§ Task directions
In the entries below, count the lines holding "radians". Reply with the number only.

════════════════════

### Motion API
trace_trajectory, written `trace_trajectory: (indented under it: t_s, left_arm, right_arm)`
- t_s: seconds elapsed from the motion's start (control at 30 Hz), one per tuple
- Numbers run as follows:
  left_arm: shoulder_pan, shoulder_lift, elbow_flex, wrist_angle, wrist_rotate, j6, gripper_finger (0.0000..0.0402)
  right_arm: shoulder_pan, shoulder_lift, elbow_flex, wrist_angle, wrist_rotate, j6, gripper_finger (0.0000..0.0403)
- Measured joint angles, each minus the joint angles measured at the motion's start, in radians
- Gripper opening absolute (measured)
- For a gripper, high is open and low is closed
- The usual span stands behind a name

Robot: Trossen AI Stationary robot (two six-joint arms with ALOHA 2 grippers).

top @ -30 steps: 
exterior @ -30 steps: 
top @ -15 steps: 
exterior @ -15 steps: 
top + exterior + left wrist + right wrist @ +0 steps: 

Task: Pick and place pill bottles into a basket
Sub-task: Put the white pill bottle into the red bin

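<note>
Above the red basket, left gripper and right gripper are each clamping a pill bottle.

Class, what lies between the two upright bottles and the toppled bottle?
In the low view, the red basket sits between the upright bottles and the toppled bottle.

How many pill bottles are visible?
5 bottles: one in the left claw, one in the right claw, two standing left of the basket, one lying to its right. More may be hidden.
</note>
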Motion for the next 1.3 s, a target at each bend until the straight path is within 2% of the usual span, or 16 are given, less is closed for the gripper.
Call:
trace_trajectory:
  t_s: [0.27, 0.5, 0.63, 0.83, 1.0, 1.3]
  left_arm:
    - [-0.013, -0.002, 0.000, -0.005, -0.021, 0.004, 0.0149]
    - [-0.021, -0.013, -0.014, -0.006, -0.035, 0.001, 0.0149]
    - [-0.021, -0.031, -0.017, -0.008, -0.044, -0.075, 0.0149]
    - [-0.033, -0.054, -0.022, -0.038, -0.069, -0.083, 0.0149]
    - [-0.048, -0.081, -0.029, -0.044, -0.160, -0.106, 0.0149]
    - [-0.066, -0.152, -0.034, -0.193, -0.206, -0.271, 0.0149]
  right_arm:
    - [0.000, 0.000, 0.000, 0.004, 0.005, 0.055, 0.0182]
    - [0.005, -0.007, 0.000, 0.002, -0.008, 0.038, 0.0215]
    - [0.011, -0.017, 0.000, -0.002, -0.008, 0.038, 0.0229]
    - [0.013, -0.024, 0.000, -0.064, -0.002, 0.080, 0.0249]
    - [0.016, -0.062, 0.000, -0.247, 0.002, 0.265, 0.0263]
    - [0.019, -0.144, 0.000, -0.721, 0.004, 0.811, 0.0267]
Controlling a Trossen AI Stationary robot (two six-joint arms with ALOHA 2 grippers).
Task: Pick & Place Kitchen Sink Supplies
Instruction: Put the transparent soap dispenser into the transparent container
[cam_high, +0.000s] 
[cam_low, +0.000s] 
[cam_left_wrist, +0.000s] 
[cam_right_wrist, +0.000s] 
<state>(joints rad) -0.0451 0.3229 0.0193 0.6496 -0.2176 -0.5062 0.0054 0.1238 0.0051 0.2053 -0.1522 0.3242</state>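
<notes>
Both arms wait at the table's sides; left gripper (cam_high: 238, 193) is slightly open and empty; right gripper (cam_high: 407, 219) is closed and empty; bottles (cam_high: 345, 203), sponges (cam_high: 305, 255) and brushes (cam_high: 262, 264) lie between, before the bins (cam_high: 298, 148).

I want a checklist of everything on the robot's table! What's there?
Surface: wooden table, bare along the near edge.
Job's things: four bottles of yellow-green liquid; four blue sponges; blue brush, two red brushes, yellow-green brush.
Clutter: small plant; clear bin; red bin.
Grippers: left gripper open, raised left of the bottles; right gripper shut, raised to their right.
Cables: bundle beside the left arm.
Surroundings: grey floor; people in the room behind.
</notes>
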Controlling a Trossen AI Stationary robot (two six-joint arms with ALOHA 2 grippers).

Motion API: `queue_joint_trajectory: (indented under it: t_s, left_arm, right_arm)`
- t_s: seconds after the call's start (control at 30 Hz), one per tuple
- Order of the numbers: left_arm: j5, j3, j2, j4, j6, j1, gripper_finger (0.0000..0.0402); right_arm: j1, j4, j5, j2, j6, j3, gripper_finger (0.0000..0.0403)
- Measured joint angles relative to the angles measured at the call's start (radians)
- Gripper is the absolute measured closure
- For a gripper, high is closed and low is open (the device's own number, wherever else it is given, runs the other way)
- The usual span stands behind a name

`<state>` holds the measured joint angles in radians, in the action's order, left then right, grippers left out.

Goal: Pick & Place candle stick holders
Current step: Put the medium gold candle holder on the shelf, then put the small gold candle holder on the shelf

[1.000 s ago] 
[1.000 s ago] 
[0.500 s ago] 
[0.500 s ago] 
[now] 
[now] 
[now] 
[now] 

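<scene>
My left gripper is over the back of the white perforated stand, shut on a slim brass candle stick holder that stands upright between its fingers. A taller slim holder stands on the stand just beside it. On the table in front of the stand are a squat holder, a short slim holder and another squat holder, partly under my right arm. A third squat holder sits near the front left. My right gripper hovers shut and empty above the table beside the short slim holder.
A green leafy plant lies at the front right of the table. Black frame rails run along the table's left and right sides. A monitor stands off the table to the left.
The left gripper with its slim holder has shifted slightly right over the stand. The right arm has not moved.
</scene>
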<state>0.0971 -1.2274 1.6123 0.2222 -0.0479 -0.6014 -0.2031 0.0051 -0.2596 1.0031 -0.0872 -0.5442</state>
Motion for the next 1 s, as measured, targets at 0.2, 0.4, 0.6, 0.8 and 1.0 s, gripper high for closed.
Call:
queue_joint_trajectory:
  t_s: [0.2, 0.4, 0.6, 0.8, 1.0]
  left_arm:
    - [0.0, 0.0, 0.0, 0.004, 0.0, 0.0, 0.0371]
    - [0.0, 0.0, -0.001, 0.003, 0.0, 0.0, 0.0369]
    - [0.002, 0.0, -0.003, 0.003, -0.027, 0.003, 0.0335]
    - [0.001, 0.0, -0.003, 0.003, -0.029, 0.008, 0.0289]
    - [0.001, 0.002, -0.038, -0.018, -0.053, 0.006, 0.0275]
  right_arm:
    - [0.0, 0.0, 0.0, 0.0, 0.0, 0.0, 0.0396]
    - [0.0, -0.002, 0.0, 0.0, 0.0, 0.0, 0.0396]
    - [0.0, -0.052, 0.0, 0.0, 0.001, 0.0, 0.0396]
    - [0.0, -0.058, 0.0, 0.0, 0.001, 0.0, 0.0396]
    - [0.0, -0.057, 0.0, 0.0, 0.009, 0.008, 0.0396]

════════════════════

§ Reply
3